I respected her decision and didn’t want to try to change her mind. So I didn’t say much. But what I wished I’d said was this:
I didn’t think I wanted children at 27, either. But now that I’ve become a mother, it’s the achievement that most shapes my identity. And somehow, having my own child—my own flesh and blood, and, yes, some of my genes—this has brought my mother back to me and helped reclaim parts of my own shattered childhood.
Perhaps I didn’t tell my relative any of this because I didn’t think I was in a position to give advice. After all, I was the one who took the risk and got cancer; mine was the example she was so desperately trying to avoid. Afterward, she called once in a while to discuss things. “When I got sick…,” she said one day last summer, before telling me a story. I can’t remember the rest of what she said; what has stayed was that word, “sick.” She was never sick. She had a mutation, not an illness. The only thing that happened is she found out about it.
My husband and I decided to have the baby. I went through four cycles of chemotherapy while pregnant, and Eliana was born healthy and with a full head of hair in October 2007. She smiles approximately 90 percent of the time. It has been over a year since I was diagnosed; the chances are quite low that the cancer will at some point reappear in terminal form elsewhere in my body. But with breast cancer, that chance is never zero.
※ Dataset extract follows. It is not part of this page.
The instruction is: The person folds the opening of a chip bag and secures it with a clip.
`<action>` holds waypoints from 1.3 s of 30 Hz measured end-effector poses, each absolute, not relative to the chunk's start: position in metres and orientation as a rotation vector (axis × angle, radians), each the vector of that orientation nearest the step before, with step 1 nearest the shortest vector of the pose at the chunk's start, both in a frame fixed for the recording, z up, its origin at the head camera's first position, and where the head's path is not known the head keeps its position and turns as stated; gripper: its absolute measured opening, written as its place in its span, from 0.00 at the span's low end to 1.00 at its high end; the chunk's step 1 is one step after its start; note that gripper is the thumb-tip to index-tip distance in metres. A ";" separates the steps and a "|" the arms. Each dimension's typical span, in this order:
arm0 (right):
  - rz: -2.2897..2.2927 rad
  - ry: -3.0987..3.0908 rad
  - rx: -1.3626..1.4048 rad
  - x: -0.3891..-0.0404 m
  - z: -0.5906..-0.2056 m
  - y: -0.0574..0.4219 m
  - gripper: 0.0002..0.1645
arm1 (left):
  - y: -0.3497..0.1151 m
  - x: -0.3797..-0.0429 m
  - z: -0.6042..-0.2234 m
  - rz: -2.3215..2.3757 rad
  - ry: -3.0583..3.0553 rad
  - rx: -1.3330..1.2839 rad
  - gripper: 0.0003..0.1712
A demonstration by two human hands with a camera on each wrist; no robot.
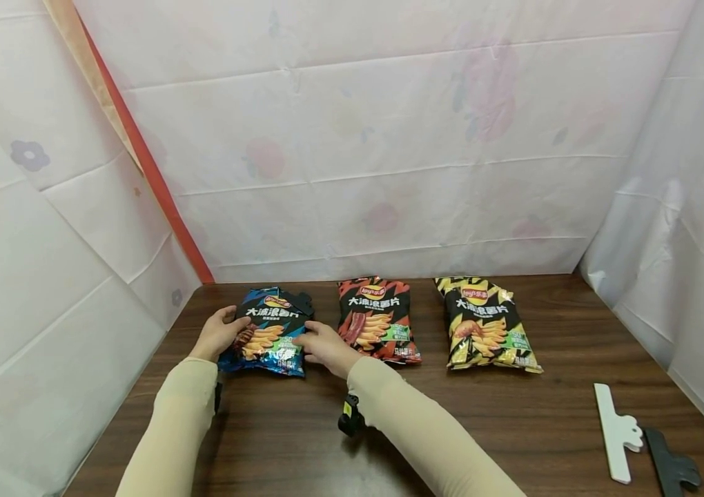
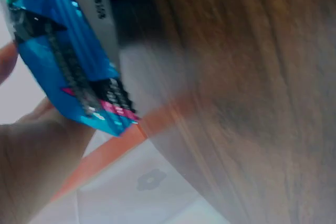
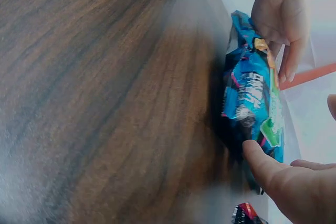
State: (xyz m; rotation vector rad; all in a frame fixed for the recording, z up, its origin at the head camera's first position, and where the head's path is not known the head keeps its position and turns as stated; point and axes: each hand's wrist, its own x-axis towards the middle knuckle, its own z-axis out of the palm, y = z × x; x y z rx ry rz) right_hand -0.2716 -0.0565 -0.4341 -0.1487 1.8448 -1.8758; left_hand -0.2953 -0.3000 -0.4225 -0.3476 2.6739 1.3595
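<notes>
Steadying, it seems, one blue chip bag (image 1: 268, 338) between two hands: head view lists it face up at the left of the row on the wooden table (image 1: 482, 414), a black clip (image 1: 302, 302) at its upper right corner, grip on the film unclear. Left hand (image 1: 218, 337): at the left edge, loosely spread, thumb on the face. Right hand (image 1: 330, 351): at the right edge, fingers extended, touching, not clenched. Alongside, just to the right: one red bag (image 1: 377, 321); farther right, one yellow bag (image 1: 487, 326). Left wrist view: the bag's blue side and crimped end; fingers mostly out of frame. Right wrist view: right index finger nearly straight against the side, left hand at the far end. Handling note, as judged: light, even pressure from both edges suits this puffy pack; fingers best kept off the clip, and clear of the red neighbour.
</notes>
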 end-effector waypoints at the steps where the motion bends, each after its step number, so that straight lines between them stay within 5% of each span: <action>1: -1.881 1.837 -0.151 -0.272 -0.433 -0.056 0.40 | -0.299 -0.295 -0.422 1.371 2.682 -0.354 0.41; 20: -2.046 1.804 -0.265 -0.263 -0.405 0.002 0.30 | -0.262 -0.284 -0.407 1.416 2.935 -0.320 0.35; 39: -2.114 2.052 -0.163 -0.276 -0.403 0.110 0.31 | -0.202 -0.264 -0.402 1.588 2.836 0.056 0.31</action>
In one of my last conversations with George Church, I shared my story. When I told him I had originally resisted testing, he told me that he understood that this information could change people’s lives in “subtle and unpredictable ways” and that it’s not an easy decision to make. When I told him I had later tested positive and decided not to have surgeries, or rush to have kids, he said some people are prepared to take more risks in life than others, adding, “There could be a genetic component to that, too.” When I told him I had developed cancer, he said he was “very, very sorry.”
People make decisions, Church said, and live with the consequences. But those consequences become our lives, and we end up becoming the decisions we make. We can never know what we would be like had we chosen differently. We can only imagine. Sometimes even that is difficult to do.
My relative is convinced that if she hadn’t had her surgeries, she definitely would have gotten cancer. I tell myself that if I had tested earlier in life, I might not have had my older daughter, Micaela. And that if I had found the lump earlier, I would not have had Eliana. George Church tells himself his story, in which his technology is used only for good, where there is always something to be gained, and never lost, from more information about our genes, and where if science can do something, it should. We all believe whatever it is that convinces us we’ve done the right thing. It’s simply in our nature.